PROBLEM
Starting at the first line and ending at the last, reproduce the records below exactly.

___ DATA FOR THE TASK ___

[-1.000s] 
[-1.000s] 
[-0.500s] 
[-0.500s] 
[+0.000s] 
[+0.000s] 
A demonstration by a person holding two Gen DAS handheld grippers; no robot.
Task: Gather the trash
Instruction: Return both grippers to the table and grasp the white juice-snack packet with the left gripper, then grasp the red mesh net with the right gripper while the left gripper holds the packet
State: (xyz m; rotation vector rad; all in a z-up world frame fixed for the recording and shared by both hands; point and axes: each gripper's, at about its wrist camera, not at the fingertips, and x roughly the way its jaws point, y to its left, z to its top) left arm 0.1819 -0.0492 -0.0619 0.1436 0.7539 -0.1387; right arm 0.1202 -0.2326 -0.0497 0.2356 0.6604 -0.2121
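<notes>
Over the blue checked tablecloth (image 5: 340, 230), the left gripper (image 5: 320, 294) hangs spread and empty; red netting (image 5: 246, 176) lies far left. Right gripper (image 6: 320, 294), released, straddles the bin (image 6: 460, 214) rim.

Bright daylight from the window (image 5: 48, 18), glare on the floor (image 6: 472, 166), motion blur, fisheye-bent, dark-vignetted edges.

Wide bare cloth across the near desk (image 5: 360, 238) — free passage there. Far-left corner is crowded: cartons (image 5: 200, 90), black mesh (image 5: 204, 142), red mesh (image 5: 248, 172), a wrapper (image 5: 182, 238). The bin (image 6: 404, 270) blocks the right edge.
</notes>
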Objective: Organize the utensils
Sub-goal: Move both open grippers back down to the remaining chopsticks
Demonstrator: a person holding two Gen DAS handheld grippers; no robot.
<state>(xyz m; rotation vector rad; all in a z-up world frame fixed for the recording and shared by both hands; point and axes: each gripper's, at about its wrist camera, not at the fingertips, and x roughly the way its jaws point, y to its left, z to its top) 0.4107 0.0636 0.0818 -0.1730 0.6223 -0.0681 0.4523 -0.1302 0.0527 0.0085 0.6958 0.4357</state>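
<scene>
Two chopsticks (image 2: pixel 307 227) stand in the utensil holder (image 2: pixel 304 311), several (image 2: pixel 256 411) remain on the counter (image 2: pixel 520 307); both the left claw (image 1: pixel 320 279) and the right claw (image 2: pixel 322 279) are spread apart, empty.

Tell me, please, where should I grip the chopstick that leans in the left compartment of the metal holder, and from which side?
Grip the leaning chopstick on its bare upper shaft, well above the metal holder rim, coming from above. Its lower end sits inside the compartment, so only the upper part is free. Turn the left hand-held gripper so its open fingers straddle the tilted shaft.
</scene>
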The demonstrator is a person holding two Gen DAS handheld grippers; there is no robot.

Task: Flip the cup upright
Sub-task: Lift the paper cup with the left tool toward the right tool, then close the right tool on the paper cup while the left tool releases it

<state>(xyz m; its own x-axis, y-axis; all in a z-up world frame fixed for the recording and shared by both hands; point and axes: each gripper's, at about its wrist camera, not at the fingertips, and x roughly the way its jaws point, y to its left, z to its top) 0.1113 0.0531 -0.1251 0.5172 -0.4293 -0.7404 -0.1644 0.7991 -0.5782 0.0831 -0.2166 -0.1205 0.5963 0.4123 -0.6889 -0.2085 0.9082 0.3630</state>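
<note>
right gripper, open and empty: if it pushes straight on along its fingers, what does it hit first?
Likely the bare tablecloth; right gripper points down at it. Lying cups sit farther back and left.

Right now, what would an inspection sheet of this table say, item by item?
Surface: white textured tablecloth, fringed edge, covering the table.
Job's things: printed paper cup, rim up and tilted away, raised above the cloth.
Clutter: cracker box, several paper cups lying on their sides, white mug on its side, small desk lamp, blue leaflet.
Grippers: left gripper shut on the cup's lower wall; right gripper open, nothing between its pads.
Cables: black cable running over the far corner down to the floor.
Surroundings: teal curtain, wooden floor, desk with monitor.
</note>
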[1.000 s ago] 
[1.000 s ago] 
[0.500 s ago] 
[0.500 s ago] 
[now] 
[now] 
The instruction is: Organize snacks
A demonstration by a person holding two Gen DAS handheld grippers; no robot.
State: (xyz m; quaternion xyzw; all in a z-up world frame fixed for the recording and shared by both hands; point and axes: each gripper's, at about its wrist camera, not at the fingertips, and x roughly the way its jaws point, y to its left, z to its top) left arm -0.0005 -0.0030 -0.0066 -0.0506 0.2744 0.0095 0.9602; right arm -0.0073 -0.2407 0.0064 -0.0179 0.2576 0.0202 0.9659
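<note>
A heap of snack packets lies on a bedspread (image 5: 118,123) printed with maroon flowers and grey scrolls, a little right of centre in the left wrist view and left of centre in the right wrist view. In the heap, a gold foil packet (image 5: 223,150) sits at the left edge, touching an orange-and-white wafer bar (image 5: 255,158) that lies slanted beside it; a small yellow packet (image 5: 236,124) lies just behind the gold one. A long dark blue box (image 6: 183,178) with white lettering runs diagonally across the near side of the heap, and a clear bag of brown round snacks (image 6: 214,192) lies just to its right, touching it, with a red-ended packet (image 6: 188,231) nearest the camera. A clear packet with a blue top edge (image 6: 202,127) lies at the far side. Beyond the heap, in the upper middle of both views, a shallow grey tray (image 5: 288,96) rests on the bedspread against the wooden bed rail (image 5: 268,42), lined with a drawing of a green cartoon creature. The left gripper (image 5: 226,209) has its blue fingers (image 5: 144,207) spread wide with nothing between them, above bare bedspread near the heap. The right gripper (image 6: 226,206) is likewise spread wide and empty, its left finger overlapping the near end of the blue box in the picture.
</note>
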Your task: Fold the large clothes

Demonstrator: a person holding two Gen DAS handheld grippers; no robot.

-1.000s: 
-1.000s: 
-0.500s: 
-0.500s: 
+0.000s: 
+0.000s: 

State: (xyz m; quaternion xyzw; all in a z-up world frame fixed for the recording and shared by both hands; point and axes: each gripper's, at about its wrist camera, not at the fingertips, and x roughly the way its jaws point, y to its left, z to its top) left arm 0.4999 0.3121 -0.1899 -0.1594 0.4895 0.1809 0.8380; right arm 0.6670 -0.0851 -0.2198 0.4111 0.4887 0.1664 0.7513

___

ANSWER BOX
[-1.000s] 
[-1.000s] 
[-0.500s] 
[-0.500s] 
[+0.000s] 
[+0.000s] 
A demonstration by a person holding two Gen DAS handheld grippers; no robot.
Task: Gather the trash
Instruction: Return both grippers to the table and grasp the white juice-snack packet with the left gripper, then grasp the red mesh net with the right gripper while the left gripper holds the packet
State: (xyz m; rotation vector rad; all in a z-up world frame fixed for the recording and shared by both hands; point and axes: each gripper's, at about its wrist camera, not at the fingertips, and x roughly the way its jaws point, y to its left, z to its top) left arm 0.1819 -0.0492 -0.0619 0.1436 0.7539 -0.1387; right arm 0.1202 -0.2326 -0.0497 0.2356 0.6604 -0.2121
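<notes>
Over the blue checked tablecloth (image 5: 340, 230), the left gripper (image 5: 320, 294) hangs spread and empty; red netting (image 5: 246, 176) lies far left. Right gripper (image 6: 320, 294), released, straddles the bin (image 6: 460, 214) rim.

Bright daylight from the window (image 5: 48, 18), glare on the floor (image 6: 472, 166), motion blur, fisheye-bent, dark-vignetted edges.

Wide bare cloth across the near desk (image 5: 360, 238) — free passage there. Far-left corner is crowded: cartons (image 5: 200, 90), black mesh (image 5: 204, 142), red mesh (image 5: 248, 172), a wrapper (image 5: 182, 238). The bin (image 6: 404, 270) blocks the right edge.
</notes>
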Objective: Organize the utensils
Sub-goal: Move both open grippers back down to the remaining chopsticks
Demonstrator: a person holding two Gen DAS handheld grippers; no robot.
<state>(xyz m; rotation vector rad; all in a z-up world frame fixed for the recording and shared by both hands; point and axes: each gripper's, at about its wrist camera, not at the fingertips, and x roughly the way its jaws point, y to its left, z to its top) 0.4107 0.0636 0.0818 -0.1730 0.6223 -0.0681 0.4523 -0.1302 0.0527 0.0085 0.6958 0.4357</state>
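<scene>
Two chopsticks (image 2: pixel 307 227) stand in the utensil holder (image 2: pixel 304 311), several (image 2: pixel 256 411) remain on the counter (image 2: pixel 520 307); both the left claw (image 1: pixel 320 279) and the right claw (image 2: pixel 322 279) are spread apart, empty.

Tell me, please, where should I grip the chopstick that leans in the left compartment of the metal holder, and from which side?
Grip the leaning chopstick on its bare upper shaft, well above the metal holder rim, coming from above. Its lower end sits inside the compartment, so only the upper part is free. Turn the left hand-held gripper so its open fingers straddle the tilted shaft.
</scene>
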The demonstrator is a person holding two Gen DAS handheld grippers; there is no robot.

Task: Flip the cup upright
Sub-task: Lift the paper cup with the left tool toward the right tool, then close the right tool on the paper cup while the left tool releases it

<state>(xyz m; its own x-axis, y-axis; all in a z-up world frame fixed for the recording and shared by both hands; point and axes: each gripper's, at about its wrist camera, not at the fingertips, and x roughly the way its jaws point, y to its left, z to its top) 0.1113 0.0531 -0.1251 0.5172 -0.4293 -0.7404 -0.1644 0.7991 -0.5782 0.0831 -0.2166 -0.1205 0.5963 0.4123 -0.6889 -0.2085 0.9082 0.3630</state>
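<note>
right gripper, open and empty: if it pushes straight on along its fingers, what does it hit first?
Likely the bare tablecloth; right gripper points down at it. Lying cups sit farther back and left.

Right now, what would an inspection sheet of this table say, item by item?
Surface: white textured tablecloth, fringed edge, covering the table.
Job's things: printed paper cup, rim up and tilted away, raised above the cloth.
Clutter: cracker box, several paper cups lying on their sides, white mug on its side, small desk lamp, blue leaflet.
Grippers: left gripper shut on the cup's lower wall; right gripper open, nothing between its pads.
Cables: black cable running over the far corner down to the floor.
Surroundings: teal curtain, wooden floor, desk with monitor.
</note>
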[1.000 s ago] 
[1.000 s ago] 
[0.500 s ago] 
[0.500 s ago] 
[now] 
[now] 
The instruction is: Organize snacks
A demonstration by a person holding two Gen DAS handheld grippers; no robot.
State: (xyz m; quaternion xyzw; all in a z-up world frame fixed for the recording and shared by both hands; point and axes: each gripper's, at about its wrist camera, not at the fingertips, and x roughly the way its jaws point, y to its left, z to its top) left arm -0.0005 -0.0030 -0.0066 -0.0506 0.2744 0.0095 0.9602; right arm -0.0073 -0.2407 0.0064 -0.0179 0.2576 0.0202 0.9659
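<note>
A heap of snack packets lies on a bedspread (image 5: 118,123) printed with maroon flowers and grey scrolls, a little right of centre in the left wrist view and left of centre in the right wrist view. In the heap, a gold foil packet (image 5: 223,150) sits at the left edge, touching an orange-and-white wafer bar (image 5: 255,158) that lies slanted beside it; a small yellow packet (image 5: 236,124) lies just behind the gold one. A long dark blue box (image 6: 183,178) with white lettering runs diagonally across the near side of the heap, and a clear bag of brown round snacks (image 6: 214,192) lies just to its right, touching it, with a red-ended packet (image 6: 188,231) nearest the camera. A clear packet with a blue top edge (image 6: 202,127) lies at the far side. Beyond the heap, in the upper middle of both views, a shallow grey tray (image 5: 288,96) rests on the bedspread against the wooden bed rail (image 5: 268,42), lined with a drawing of a green cartoon creature. The left gripper (image 5: 226,209) has its blue fingers (image 5: 144,207) spread wide with nothing between them, above bare bedspread near the heap. The right gripper (image 6: 226,206) is likewise spread wide and empty, its left finger overlapping the near end of the blue box in the picture.
</note>
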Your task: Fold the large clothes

Demonstrator: a person holding two Gen DAS handheld grippers; no robot.

-1.000s: 
-1.000s: 
-0.500s: 
-0.500s: 
+0.000s: 
+0.000s: 

State: (xyz m; quaternion xyzw; all in a z-up world frame fixed for the recording and shared by both hands; point and axes: each gripper's, at about its wrist camera, not at the fingertips, and x roughly the way its jaws point, y to its left, z to its top) left arm 0.4999 0.3121 -0.1899 -0.1594 0.4895 0.1809 0.8380; right arm 0.6670 -0.0851 -0.2198 0.4111 0.4887 0.1664 0.7513

This answer requires no additional content.